Riichi Endo is a lecturer in the Faculty of Tourism, Wakayama University. His research interests include the Occupation of Japan, military tourism, and mobility. Publications on these topics can be found in a number of academic journals, including Asian Journal of Tourism Research, Nenp Shakaigaku Ronsh and Kankō Gaku Hyōron.

Daniel Milne is Senior Lecturer at Kyoto University’s ILAS. His research focuses on the modern history of tourism in Japan and Kyoto, and the political and cultural role the discourses and sites of tourism have played in war, occupation, and reconciliation. He has co-edited special issues of Japan Review (War, Tourism, and Modern Japan,” 2019) and Japan Focus ("Re-examining Asia-Pacific War Memories," 2022), has ran workshops on POWs and the Asia-Pacific War and on Kyoto’s Imperial Modernity, and will publish a chapter on Mimizuka in Contesting Memorial Spaces of Japan's Empire (forthcoming, 2024). His recent research has been supported by grants from JSPS (POW tourism and reconciliation) and from the Toshiba International Foundation.

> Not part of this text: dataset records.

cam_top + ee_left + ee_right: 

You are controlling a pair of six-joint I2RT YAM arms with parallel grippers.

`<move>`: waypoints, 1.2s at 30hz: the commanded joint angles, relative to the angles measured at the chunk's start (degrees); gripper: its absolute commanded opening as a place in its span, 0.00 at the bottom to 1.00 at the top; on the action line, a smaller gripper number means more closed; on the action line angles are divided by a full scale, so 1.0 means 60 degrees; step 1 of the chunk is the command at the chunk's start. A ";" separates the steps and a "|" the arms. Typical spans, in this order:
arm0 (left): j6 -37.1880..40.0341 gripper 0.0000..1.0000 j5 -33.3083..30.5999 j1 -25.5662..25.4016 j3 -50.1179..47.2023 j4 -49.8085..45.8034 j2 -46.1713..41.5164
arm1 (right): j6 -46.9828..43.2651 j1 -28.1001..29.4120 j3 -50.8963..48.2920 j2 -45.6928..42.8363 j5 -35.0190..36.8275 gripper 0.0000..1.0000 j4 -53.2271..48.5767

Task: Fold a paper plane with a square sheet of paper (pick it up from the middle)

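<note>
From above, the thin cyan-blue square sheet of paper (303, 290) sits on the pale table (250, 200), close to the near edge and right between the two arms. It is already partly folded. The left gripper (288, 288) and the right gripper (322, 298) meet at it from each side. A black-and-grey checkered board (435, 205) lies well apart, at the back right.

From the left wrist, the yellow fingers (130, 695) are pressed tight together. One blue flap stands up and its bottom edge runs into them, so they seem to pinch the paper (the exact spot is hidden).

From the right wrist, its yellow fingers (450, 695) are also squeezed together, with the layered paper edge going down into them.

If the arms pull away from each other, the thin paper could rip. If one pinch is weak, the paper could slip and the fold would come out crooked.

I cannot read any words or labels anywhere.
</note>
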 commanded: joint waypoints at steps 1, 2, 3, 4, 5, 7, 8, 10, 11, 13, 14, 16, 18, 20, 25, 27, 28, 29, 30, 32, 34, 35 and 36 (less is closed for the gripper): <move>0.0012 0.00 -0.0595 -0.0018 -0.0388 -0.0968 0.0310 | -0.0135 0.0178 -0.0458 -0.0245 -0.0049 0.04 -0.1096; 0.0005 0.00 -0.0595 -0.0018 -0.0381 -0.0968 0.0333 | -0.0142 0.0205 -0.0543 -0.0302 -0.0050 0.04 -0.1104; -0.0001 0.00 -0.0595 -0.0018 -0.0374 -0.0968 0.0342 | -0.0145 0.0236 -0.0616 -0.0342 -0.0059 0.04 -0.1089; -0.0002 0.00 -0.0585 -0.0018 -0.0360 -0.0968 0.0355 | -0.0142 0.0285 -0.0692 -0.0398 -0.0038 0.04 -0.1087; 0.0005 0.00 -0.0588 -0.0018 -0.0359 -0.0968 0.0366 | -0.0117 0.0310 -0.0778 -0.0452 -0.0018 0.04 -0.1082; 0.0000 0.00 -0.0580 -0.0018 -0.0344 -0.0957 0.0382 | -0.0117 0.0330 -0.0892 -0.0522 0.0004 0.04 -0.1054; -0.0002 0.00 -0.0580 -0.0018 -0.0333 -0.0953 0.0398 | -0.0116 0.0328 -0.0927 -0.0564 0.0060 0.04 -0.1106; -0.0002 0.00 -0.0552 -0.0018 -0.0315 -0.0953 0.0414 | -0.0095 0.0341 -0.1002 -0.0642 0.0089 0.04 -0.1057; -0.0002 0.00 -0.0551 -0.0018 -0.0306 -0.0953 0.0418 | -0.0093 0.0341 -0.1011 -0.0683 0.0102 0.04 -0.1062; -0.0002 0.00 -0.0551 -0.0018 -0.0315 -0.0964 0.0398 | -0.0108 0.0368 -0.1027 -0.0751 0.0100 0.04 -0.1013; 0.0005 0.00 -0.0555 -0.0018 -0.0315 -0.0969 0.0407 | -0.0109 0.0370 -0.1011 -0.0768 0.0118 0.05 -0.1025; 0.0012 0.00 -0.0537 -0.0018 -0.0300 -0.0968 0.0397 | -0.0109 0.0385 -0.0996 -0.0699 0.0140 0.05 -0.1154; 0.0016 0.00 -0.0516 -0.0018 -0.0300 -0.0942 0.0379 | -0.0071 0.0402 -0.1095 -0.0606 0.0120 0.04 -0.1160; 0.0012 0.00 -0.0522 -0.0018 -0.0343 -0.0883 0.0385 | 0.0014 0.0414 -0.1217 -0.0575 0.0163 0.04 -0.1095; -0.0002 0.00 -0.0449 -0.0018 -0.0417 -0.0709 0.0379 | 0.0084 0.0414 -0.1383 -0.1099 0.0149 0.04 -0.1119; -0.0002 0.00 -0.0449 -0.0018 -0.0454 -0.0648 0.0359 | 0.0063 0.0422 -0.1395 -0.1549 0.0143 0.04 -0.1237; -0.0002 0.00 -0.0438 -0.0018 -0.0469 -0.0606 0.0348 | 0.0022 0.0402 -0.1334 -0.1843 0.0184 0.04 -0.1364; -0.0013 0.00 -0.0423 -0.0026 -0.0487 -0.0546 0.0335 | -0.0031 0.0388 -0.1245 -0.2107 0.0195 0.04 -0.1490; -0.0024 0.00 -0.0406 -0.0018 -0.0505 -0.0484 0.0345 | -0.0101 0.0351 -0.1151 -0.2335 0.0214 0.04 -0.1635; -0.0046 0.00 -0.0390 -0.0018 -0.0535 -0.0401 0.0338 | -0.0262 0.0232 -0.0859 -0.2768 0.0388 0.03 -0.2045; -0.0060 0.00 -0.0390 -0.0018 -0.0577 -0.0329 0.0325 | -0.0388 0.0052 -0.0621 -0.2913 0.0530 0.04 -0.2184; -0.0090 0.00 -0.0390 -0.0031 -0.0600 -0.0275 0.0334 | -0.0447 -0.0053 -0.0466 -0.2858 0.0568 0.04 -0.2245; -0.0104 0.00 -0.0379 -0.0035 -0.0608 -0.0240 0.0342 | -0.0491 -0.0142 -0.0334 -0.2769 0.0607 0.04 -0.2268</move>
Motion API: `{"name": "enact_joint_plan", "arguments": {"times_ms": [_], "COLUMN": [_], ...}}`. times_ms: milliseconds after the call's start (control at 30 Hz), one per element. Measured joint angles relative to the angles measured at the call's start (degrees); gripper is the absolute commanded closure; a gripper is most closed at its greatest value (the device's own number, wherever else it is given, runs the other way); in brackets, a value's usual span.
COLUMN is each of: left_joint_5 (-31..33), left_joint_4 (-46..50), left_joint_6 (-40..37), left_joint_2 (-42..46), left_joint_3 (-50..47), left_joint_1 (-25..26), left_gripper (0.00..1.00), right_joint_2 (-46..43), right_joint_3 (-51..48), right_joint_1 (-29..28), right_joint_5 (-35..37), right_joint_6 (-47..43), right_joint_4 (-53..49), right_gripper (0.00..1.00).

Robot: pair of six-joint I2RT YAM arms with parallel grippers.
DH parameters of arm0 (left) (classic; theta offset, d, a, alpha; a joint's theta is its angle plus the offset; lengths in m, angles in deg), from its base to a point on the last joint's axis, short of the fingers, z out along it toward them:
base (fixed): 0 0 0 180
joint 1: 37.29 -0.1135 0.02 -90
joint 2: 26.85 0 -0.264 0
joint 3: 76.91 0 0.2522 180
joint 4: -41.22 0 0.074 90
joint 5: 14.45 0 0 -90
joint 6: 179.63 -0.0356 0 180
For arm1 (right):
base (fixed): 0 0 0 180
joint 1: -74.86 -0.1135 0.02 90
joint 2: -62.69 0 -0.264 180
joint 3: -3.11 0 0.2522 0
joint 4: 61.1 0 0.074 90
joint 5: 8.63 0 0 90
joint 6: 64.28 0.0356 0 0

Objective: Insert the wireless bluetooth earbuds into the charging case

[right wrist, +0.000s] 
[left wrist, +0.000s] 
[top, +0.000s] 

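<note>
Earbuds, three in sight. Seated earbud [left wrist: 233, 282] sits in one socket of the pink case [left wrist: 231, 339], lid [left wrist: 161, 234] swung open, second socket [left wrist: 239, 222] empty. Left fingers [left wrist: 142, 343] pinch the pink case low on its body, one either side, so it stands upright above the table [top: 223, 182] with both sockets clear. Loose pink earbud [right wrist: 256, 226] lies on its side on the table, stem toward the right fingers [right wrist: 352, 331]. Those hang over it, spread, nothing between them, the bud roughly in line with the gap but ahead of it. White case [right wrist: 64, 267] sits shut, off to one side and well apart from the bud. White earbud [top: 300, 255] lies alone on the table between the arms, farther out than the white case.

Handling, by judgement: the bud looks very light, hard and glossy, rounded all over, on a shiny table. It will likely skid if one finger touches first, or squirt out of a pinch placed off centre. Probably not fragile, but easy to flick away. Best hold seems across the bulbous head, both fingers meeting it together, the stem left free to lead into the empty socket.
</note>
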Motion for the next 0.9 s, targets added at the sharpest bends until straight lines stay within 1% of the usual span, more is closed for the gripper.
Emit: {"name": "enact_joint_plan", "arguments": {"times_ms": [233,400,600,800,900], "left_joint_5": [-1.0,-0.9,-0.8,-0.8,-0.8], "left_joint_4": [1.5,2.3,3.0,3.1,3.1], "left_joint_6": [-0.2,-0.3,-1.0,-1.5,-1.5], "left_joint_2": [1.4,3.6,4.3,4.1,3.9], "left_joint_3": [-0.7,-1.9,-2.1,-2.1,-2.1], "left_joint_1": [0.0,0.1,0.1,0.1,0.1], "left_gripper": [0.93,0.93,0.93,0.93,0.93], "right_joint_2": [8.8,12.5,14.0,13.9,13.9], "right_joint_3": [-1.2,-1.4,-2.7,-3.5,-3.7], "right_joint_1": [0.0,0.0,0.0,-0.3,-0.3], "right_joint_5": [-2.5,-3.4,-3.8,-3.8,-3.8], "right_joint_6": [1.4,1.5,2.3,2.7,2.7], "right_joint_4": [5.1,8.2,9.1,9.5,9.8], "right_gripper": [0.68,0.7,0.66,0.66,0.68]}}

Oliver Moxham is a PhD student in Archaeology at the University of Cambridge and a Daiwa Scholar in Japanese Studies (2022). He has been researching the history of the Japanese empire since his undergraduate in Japanese Studies and History. Through his master’s in Cultural Heritage and Museum Studies, he focused his research on international engagement with conflict heritage site Mimizuka, a 16th century burial mound in Kyoto. He is currently undertaking ethnographic fieldwork for his PhD in Tokyo and Kyoto, examining how translation at Asia-Pacific War heritage sites affects heritage discourse and interpretation. Those based in Japan can participate in his research through the War Heritage Tours website until August 2024. He discussed his master’s research on the Beyond Japan podcast (Series 2, Episode 1),  published a manifesto for equal translation at difficult heritage sites in Archaeology and the Publics, and has a chapter on ‘Camouflaged War Heritage’ published in War Memory and East Asian Conflicts, 1930–1945.